La cárcel y el hambre del hijo, inspiró la Nana de la cebolla |
Todavía
brillaban en el oriolano los conatos de pueblerino, que le enemistaron con
Federico García Lorca, mucho más mundano y sofisticado. Habían al principio
hecho buenas migas y García Lorca cuidaba de que sus arrebatos, no trascendiesen.
Miguel Hernández, jamás comprendió porqué su Perito en lunas había discurrido por los desvencijados cenáculos
poéticos de la capital, inmunes a cualquier novedad, sin casi causar ruido.

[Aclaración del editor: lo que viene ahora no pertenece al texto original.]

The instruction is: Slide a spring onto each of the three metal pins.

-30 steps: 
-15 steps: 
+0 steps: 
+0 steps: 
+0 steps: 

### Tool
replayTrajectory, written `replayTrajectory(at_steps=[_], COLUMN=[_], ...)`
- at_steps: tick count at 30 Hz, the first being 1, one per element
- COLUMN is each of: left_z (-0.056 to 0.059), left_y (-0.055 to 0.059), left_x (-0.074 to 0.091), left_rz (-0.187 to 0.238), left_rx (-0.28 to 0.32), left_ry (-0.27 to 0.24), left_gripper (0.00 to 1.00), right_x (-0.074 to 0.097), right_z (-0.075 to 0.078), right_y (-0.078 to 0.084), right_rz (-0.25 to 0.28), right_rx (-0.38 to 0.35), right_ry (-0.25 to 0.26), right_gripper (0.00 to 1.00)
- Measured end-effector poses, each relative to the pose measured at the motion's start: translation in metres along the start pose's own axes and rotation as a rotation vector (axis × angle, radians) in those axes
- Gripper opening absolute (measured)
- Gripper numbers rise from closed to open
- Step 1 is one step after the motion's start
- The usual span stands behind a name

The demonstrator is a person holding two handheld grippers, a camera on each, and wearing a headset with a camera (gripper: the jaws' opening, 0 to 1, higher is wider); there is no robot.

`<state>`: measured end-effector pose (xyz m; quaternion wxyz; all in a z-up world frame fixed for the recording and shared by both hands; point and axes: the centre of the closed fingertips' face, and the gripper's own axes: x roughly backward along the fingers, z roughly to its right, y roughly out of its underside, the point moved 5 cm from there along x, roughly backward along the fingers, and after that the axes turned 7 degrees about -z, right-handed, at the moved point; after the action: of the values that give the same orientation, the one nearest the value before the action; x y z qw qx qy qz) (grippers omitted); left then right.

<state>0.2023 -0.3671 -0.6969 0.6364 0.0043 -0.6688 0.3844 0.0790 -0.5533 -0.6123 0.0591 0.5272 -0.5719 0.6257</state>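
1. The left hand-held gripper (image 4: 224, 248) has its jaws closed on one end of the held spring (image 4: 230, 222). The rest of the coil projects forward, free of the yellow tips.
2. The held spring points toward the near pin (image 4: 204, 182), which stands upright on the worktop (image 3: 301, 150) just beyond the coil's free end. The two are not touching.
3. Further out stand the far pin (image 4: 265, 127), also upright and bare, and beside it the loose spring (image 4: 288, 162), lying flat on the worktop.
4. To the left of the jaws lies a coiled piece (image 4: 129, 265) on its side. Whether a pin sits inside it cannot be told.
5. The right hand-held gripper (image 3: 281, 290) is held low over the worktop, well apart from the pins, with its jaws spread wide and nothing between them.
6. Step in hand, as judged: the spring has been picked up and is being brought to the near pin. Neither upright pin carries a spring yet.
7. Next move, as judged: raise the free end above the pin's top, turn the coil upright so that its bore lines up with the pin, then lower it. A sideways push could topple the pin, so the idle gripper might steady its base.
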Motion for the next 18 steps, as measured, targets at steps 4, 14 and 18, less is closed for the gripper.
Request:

Lorca le apaciguó y atestiguó la valía de Miguel Hernández, a veces moteada de
ataques estridentes contra sus compañeros de profesión, por sentirse
incomprendido. Más tarde, sus personalidades chocaron, cosmopolitismo frente a
campo agreste. Incluso, Lorca ni siquiera se excusó, y se ausentó de la velada
de despedida de Vicente Aleixandre por el verano del 36 que comenzaba, ya que no estaba dispuesto
a soportar los modos tan hoscos del cateto de Miguel Hernández. Nunca más se
volvería a ver al poeta granadino en la capital, que espantado por la furia de
la violencia que crecía en Madrid, se fue a su Granada natal, donde le estaba reservado un final
trágico, que entristeció sinceramente a su amigo oriolano, a pesar de las
diferencias.
Fue
la excelsa calidad, del perito en lunas y rimas no su preparación, la que le
guardó un lugar reservado en la posteridad, no su educación. Luego su contumaz
forma de soñar con ser poeta, aun cuando la mayor parte de su trayectoria estuviese
colmada de muchos sinsabores, fue otro de los ingredientes de su éxito. Recordemos por otra parte que Miguel Hernández
fue un alumno brillante, aunque su resabiado padre, no sabemos cuáles fueron
los verdaderos motivos, decidió apartarle de los estudios, que le correspondían
por las plazas que llamaban de bolsillo, es decir, se sufragaba la educación de
aquellos alumnos que como Miguel eran muy brillantes y carecían de recursos. A
pesar de las broncas que le echaba su progenitor, que no entendía de islas
baratarias ni que se consumiese luz, ya que el niño quería cultivarse leyendo,
él siguió ejercitando sus lecturas con ánimo febril. ¿Querría espantar esas
veleidades el padre, que no daban de comer? Los estudiosos de Hernández tampoco
se han puesto de acuerdo a este respecto. Para los lobistas de TED,
probablemente el ascendiente de Hernández le habría evitado pasar por una educación que funciona
como una troqueladora para alumbrar los mismos patrones y quizá aquello,
salvase su capacidad creativa, sin el peso de los moldes igualitarios, que un
sistema más bien pensado para producir engranajes más concordantes con la época
de la revolución industrial.
Casi
se me olvidaba aquella anécdota, muy elocuente de su espíritu justiciero, no
carente de razón. Fue a visitar a Alberti en plenas estrecheces de la
contienda, de un Madrid asediado por las tropas franquistas y que pese a los
bombardeos, se caracterizaba por las largas filas para pertrecharse de
cualquier abasto. Se pagaba con los vales sindicales, que aceptaban los comerciantes a regañadientes. Pues en aquel ambiente de
escasez, se sentó a la mesa invitado por Alberti y María Teresa León a una
velada de escritores antifascistas y al comprobar la prodigalidad de los
alimentos, se levantó airado y susurró a su anfitrión, el poeta Alberti el
famoso “ Aquí hay mucha puta, y mucho
hijo de puta”. Alberti, inveterado vividor a pesar de sus escasos años, le
conminó a que lo dijese en voz alta. El oriolano no sólo lo voceó, sino que lo
escribió dicen los que presenciaron su enojo, en una pizarra donde figuraba el
programa de la velada o el menú ( no hay acuerdo en los testimonios). La bella María
Teresa León se levantó con bravura guerrera y le dio una sonora bofetada a
Miguel Hernández que le llevó con sus huesos a sentarse en el suelo. En el fondo, el
oriolano tenía razón, no en la forma. Sus compañeros comprometidos contra el
fascismo, no dejaban de ser los cerdos de Orwell en Rebelión en la Granja,
mientras la población de Madrid
experimentaba la crudeza del sitio franquista.